In the specific implementation process, firstly, the pH value of the organic wastewater is adjusted, then the organic wastewater is pumped into an iron-carbon micro-electrolysis reaction tank through a water inlet pump to carry out pretreatment on toxic and harmful substances, and meanwhile, a micro-nano bubble generator outside the reaction tank breaks up ozone generated by an ozone generator into micro-bubbles between 50 microns and tens of nanometers and conveys the micro-bubbles into the iron-carbon micro-electrolysis reaction tank to replace a conventional aeration process in the traditional iron-carbon micro-electrolysis reaction so as to fulfill the aim of strengthening the iron-carbon micro-electrolysis reaction.
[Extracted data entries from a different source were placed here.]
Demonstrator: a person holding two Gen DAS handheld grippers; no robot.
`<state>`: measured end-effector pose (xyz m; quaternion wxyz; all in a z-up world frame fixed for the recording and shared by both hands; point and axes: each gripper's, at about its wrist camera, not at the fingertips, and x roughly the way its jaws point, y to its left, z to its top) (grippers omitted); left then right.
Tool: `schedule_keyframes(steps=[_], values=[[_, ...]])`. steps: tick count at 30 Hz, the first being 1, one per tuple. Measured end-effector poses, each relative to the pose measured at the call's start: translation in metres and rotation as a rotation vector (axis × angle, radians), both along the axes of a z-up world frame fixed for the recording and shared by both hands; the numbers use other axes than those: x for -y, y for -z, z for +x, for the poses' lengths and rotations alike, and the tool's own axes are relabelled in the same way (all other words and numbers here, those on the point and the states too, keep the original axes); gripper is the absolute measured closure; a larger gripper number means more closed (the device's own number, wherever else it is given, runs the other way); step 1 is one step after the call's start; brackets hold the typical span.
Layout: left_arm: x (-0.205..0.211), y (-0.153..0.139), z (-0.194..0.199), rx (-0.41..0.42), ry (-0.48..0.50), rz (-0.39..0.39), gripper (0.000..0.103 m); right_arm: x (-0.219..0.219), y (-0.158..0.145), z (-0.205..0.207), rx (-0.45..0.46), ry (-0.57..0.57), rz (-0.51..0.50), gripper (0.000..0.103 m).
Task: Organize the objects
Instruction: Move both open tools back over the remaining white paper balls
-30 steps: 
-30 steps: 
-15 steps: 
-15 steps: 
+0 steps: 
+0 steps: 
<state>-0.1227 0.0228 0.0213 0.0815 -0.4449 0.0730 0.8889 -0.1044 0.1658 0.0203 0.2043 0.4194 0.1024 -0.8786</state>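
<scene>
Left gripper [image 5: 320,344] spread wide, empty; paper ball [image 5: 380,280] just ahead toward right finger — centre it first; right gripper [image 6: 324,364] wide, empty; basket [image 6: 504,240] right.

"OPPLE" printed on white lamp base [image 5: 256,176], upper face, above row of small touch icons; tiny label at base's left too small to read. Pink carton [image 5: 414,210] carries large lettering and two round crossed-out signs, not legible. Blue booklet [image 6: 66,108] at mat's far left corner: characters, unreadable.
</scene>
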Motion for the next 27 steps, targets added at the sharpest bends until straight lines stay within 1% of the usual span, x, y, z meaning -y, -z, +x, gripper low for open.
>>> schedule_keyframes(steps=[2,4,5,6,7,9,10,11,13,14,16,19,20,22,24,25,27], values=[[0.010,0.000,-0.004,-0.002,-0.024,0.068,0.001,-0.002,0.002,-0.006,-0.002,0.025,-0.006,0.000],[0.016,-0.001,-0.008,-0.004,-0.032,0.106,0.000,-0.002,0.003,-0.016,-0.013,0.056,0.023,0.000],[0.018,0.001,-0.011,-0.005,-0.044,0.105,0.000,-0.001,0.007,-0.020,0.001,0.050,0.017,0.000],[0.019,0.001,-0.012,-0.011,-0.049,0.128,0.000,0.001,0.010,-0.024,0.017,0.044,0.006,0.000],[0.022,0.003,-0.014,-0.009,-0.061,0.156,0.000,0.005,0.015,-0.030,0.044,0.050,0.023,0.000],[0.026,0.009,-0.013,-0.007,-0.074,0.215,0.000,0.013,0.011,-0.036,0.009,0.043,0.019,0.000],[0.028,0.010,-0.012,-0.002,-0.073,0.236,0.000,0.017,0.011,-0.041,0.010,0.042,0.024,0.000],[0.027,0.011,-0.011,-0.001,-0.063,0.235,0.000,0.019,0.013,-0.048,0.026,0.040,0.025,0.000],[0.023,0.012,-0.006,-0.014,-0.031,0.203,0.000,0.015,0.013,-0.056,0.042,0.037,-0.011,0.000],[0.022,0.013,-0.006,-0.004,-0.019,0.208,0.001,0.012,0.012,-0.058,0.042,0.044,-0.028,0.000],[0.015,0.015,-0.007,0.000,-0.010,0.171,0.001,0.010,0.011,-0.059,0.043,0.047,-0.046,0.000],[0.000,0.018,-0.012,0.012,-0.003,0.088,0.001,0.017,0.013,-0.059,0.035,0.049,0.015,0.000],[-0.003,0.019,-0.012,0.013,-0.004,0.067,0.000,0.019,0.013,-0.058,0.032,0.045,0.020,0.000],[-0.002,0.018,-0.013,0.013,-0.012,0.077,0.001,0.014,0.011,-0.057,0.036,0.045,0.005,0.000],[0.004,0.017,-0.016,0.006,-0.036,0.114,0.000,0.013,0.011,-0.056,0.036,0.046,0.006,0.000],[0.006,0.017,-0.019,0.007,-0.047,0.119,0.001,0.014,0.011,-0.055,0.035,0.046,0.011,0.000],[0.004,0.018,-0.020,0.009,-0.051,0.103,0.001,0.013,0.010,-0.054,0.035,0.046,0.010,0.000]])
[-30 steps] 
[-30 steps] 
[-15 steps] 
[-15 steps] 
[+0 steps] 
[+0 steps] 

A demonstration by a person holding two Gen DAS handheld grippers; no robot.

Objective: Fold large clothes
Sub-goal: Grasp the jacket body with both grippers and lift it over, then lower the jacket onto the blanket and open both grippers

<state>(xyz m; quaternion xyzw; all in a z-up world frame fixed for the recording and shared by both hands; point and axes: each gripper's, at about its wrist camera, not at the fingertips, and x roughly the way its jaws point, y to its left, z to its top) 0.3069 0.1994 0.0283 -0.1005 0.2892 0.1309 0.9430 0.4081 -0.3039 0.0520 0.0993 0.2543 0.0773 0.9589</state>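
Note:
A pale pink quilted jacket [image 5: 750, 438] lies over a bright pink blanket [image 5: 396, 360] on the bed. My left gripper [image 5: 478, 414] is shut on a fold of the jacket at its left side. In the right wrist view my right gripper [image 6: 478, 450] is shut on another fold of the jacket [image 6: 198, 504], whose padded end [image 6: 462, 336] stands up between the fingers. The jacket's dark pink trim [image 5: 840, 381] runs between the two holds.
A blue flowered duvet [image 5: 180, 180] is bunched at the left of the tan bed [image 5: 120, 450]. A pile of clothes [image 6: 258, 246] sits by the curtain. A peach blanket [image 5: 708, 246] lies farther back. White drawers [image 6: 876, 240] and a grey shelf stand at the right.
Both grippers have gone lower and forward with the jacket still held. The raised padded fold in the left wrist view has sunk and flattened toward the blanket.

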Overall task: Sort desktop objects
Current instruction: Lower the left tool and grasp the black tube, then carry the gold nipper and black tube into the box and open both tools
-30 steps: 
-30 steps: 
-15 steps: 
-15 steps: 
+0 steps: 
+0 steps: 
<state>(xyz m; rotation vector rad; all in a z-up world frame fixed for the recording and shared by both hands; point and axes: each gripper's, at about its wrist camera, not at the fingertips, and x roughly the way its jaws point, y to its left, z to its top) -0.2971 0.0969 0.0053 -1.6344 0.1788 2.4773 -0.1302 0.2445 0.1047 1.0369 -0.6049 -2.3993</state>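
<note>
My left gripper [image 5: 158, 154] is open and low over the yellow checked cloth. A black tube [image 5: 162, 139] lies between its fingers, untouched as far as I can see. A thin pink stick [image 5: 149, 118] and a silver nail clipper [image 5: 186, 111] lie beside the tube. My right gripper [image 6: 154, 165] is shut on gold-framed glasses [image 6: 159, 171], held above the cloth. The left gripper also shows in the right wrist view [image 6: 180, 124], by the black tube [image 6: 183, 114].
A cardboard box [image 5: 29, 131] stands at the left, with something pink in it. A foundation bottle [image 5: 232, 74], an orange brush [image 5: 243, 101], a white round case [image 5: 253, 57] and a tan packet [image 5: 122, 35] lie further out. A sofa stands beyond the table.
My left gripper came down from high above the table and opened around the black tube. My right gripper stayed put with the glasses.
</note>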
After the wastewater is subjected to iron-carbon micro-electrolysis reaction and micro-nano ozone bubbles in the reaction tank and simultaneously subjected to enhanced reaction, the wastewater is discharged through an overflow tank discharge pipe or flows back to the reaction tank through a return pipe to be continuously treated after meeting the requirements of subsequent biochemical treatment until the effluent meets the requirements of the biochemical treatment, so that the pretreatment effect is achieved.

The utility model discloses a little electrolysis wastewater pretreatment of water device of iron carbon has following beneficial effect:

1. the micro-nano ozone bubbles replace the traditional aeration process and the ozone process, so that the retention time of ozone in the water body can be prolonged, and the efficiency of generating hydroxyl radicals (OH) by ozone is enhanced, thereby improving the utilization rate of ozone and the wastewater treatment efficiency, and realizing the aim of reducing the operation cost.

2. When the iron-carbon filler runs for a long time, due to the existence of micro-nano ozone bubbles, iron oxide can be carried away from the surface of the filler along with a large amount of micro-nano bubbles in a water body, and the filler cannot be passivated and inactivated by accumulation, so that the service life of the iron-carbon filler is greatly prolonged.

3. Compared with the traditional organic wastewater pretreatment device, the device has the advantages of simple process, convenient operation, low operation and maintenance cost and more efficient treatment of the toxic and harmful substances such as refractory polycyclic and heterocyclic substances.

Additional aspects and advantages of the invention will be set forth in part in the description which follows and, in part, will be obvious from the description, or may be learned by practice of the invention.

Drawings

Fig. 1 is a schematic structural diagram of an iron-carbon micro-electrolysis wastewater pretreatment device in an embodiment of the present invention;

description of reference numerals:

1. a water inlet pipe; 2. a water inlet pump; 3. a pipeline mixer; 4. an automatic concentrated sulfuric acid adding device; 5. a pH on-line detector; 6. a micro-nano bubble generator; 7. a material changing port; 8. an iron-carbon filler layer; 9. an aeration pipe; 10. a grid filler support bracket; 11. an overflow trough; 12. a water outlet pipe; 13. a return pipe; 14. a reflux pump; 15. an evacuation valve; 16. an iron-carbon micro-electrolysis reaction tank.

Detailed Description

In order to explain the technical content, the objects and the effects of the present invention in detail, the following description is made with reference to the accompanying drawings in combination with the embodiments.

The utility model discloses the most crucial design lies in: provides a reinforced iron-carbon micro-electrolysis wastewater pretreatment device which is suitable for the iron-carbon micro-electrolysis treatment of organic wastewater.

Referring to fig. 1, fig. 1 is a diagram of a pretreatment device for enhanced iron-carbon micro-electrolysis wastewater, which includes a water inlet pump 2, a water inlet pipe 1, a concentrated sulfuric acid automatic feeding device 4, a pipeline mixer 3, a pH online detector 5, an iron-carbon micro-electrolysis reaction tank 16, a material changing port 7, a movable iron-carbon packing layer 8, a micro-nano bubble generator 6, an aeration pipeline 9, a grid packing support bracket 10, an overflow trough 11, a water outlet pipe 12, a return pipe 13, a return pump 14, and an emptying valve 15. The inlet tube pump waste water pass through the intake pump and go into to the little electrolytic reaction jar of iron carbon, be equipped with pipeline mixer, concentrated sulfuric acid automatic feeding device, pH on-line measuring appearance on the outlet pipe between intake pump and the little electrolytic reaction pond of iron carbon in proper order.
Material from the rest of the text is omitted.